◆ Problem to work on: Using the material below, return exactly the lines between the one holding "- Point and" and the one holding "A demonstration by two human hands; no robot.", inclusive, and no others.

-=-=-

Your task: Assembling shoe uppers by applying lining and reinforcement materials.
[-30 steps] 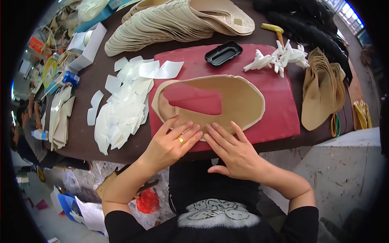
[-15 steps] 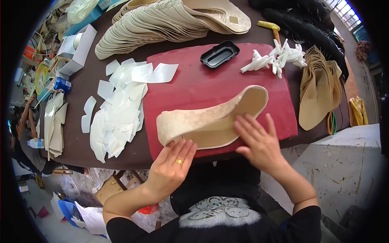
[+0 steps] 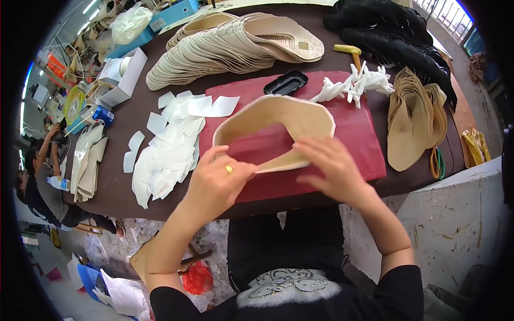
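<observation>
A beige shoe upper (image 3: 313, 115) curves in a loop above the red mat (image 3: 353, 155), its tan inner side facing me and the mat showing through its middle. My left hand (image 3: 219, 176) pinches its near left edge between thumb and fingers, a gold ring on one finger. At the near right part of the upper lies my right hand (image 3: 340, 171), slightly blurred, with fingers stretched over the piece and thumb held apart. What its fingertips press on is partly hidden.
Thin white pieces (image 3: 168, 152) lie scattered left of the mat. Behind are stacked uppers (image 3: 230, 51), a black tray (image 3: 286, 83), white sticks (image 3: 356, 85) and a yellow-headed hammer (image 3: 348, 49). Tan pieces (image 3: 409, 123) and black material (image 3: 393, 48) are right. Another person (image 3: 43, 176) sits far left.
The upper has been lifted and tilted, so it now shows as an open loop. My left hand has closed into a pinch on its edge. My right hand has shifted slightly left and up.
</observation>
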Motion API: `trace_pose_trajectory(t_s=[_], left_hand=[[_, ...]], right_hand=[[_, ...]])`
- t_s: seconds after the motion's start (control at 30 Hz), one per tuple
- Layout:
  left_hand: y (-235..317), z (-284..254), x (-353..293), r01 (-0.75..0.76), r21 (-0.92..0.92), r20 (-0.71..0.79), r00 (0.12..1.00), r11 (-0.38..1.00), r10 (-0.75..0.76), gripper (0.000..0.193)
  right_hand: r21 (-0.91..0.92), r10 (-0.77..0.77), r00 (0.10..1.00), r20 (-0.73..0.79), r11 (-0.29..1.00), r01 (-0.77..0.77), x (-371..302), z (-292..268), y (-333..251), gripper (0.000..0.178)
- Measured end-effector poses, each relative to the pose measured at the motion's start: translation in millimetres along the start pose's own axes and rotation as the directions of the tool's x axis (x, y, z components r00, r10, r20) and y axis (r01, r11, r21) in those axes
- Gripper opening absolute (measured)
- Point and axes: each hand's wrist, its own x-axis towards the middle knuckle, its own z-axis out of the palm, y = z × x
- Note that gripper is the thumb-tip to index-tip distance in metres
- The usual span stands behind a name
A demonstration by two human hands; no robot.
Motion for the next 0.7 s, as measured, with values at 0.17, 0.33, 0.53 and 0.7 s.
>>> trace_pose_trajectory(t_s=[0.17,0.33,0.53,0.7], left_hand=[[9,-33,7,0.324,-0.651,0.007,0.907,0.687,-0.421,0.013],[3,-38,-1,0.427,-0.902,0.306,0.735,0.062,-0.605,0.018],[12,-33,-8,0.390,-0.919,0.347,0.726,-0.060,-0.593,0.021],[13,-27,-3,0.408,-0.913,0.328,0.736,0.002,-0.593,0.020]], right_hand=[[0.193,0.149,0.989,0.002,0.970,-0.146,32,-62,12,0.030],[0.410,0.323,0.934,0.150,0.840,-0.356,64,-91,-12,0.018],[0.395,0.144,0.955,0.261,0.886,-0.242,78,-81,-20,0.016],[0.266,0.075,0.860,0.505,0.934,-0.238,90,-82,-9,0.020]])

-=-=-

◆ Written response:
- Point and axes: each hand's wrist, its own x-axis towards the middle knuckle, its own z-axis out of the palm, y = z × x
- Note that gripper is the thumb-tip to index-tip distance in metres
- The usual span stands behind a name
A demonstration by two human hands; no robot.

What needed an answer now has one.